Once you reach the line containing "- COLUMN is" in the entries below, write out that line and each one after it down to the line containing "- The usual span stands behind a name", exactly and with nothing added.

(Source records)

▼

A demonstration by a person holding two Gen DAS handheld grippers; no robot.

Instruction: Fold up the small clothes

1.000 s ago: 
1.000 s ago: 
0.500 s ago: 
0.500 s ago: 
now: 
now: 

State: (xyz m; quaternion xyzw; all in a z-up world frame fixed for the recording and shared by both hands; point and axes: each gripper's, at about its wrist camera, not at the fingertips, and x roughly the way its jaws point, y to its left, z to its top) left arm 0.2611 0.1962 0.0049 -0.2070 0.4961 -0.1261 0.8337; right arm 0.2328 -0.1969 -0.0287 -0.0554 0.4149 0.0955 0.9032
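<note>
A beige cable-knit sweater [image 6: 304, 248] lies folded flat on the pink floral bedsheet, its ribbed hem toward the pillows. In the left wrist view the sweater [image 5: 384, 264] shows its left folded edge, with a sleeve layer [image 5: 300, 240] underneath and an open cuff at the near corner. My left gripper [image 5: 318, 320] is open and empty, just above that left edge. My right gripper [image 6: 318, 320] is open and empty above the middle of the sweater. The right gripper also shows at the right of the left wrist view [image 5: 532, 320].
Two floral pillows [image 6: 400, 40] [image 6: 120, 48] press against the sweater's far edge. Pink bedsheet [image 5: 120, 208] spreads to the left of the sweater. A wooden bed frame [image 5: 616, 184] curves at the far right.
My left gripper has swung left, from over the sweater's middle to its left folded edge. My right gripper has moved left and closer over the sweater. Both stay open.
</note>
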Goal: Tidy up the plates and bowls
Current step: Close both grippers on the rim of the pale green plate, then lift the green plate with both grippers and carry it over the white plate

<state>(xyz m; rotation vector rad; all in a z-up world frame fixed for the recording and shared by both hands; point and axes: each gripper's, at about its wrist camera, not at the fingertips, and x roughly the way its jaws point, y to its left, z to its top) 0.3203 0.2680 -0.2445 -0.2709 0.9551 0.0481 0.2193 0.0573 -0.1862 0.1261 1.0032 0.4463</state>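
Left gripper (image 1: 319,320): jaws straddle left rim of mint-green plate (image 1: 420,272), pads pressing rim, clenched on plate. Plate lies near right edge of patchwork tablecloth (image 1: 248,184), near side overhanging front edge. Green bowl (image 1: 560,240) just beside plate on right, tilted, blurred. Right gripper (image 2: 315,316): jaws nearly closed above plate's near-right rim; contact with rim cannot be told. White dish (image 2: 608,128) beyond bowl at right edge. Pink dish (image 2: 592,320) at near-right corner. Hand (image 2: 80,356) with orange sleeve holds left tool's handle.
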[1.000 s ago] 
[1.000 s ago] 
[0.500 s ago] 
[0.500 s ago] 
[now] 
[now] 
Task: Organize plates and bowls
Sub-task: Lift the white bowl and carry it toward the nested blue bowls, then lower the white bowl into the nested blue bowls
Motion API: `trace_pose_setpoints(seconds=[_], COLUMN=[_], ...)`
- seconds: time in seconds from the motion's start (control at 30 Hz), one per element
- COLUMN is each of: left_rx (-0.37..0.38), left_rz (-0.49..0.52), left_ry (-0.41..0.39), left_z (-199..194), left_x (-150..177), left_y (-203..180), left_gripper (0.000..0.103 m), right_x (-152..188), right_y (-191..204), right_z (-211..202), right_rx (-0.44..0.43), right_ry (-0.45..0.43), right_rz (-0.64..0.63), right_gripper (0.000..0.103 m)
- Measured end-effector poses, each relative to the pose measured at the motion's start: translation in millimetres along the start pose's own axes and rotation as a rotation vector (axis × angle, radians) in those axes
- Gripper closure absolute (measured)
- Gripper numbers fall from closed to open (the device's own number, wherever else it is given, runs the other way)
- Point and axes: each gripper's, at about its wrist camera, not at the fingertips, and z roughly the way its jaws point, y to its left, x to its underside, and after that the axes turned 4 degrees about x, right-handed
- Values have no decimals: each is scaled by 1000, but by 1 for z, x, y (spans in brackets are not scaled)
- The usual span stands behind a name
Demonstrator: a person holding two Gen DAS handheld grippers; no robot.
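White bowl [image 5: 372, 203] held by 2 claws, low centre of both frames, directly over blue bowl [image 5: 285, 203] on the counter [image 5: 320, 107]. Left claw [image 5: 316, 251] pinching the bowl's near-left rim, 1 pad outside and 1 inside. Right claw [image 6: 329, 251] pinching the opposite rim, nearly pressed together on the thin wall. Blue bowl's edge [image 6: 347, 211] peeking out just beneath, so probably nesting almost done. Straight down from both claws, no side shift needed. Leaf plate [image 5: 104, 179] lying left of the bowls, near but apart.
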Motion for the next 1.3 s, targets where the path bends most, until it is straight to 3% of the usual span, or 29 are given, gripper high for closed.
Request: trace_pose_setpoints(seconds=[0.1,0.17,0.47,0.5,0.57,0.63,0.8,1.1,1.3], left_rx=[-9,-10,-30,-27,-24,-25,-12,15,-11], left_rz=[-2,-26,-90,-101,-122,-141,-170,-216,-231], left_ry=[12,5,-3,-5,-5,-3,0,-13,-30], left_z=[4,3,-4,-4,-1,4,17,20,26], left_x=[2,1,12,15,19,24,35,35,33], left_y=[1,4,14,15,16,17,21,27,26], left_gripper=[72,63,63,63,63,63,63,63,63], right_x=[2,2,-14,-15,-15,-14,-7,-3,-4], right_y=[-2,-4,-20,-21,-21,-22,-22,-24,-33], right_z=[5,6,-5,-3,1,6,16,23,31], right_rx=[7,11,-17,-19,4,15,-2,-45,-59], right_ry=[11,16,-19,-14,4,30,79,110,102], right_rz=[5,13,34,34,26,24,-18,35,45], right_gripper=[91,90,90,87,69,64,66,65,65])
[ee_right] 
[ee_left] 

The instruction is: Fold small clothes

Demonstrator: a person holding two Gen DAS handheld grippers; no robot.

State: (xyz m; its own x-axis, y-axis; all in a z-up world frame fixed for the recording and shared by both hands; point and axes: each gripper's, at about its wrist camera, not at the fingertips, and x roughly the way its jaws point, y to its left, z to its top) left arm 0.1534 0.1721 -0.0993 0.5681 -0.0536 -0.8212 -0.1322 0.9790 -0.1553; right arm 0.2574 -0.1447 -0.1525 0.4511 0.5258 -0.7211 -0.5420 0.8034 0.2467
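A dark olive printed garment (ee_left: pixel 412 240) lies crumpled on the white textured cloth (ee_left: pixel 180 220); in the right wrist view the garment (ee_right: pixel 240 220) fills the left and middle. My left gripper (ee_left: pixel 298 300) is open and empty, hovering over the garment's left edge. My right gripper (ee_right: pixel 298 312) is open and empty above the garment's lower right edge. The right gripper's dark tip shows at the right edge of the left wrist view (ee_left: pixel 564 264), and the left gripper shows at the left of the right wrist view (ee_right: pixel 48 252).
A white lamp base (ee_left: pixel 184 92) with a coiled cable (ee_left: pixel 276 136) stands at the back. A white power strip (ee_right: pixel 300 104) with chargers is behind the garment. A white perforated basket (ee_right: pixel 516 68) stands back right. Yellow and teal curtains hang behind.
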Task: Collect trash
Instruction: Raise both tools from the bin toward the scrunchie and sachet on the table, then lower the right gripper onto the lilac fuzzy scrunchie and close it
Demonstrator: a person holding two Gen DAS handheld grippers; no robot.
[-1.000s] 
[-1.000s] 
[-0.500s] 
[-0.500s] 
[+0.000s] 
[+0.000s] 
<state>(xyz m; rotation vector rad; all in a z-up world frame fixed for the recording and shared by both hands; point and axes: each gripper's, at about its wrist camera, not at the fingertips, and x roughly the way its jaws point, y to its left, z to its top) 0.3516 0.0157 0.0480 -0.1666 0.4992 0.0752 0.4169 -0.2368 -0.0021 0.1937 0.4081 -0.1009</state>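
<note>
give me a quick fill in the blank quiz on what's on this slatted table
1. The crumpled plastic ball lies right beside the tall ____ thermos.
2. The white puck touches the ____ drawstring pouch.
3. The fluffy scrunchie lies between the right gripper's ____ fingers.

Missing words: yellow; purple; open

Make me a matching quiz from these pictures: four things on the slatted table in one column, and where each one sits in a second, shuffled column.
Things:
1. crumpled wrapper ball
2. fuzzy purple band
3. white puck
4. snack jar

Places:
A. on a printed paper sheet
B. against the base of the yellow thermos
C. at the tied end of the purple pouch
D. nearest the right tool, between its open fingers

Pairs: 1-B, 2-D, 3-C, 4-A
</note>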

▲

Exercise response:
- COLUMN is each of: left_rx (-0.37..0.38), left_rz (-0.49..0.52), left_ry (-0.41..0.39), left_z (-199..194), left_x (-150..177), left_y (-203..180), left_gripper (0.000..0.103 m), right_x (-152..188), right_y (-191..204), right_z (-211..202), right_rx (-0.44..0.43), right_ry (-0.45..0.43), right_rz (-0.64..0.63), right_gripper (0.000..0.103 m)
- Measured end-effector poses, each relative to the pose measured at the motion's start: translation in millimetres along the start pose's own axes and rotation as a rotation vector (axis × angle, radians) in those axes
- Gripper closure absolute (measured)
- Gripper numbers fall from closed to open (the device's own number, wherever else it is given, runs the other way)
- Point and axes: each gripper's, at about its wrist camera, not at the fingertips, and z roughly the way its jaws point, y to its left, x to its underside, and after that the axes turned 4 degrees about x, right-handed
- Values have no decimals: each is scaled by 1000, but by 1 for z, x, y (spans in brackets are not scaled)
- The usual span stands behind a name

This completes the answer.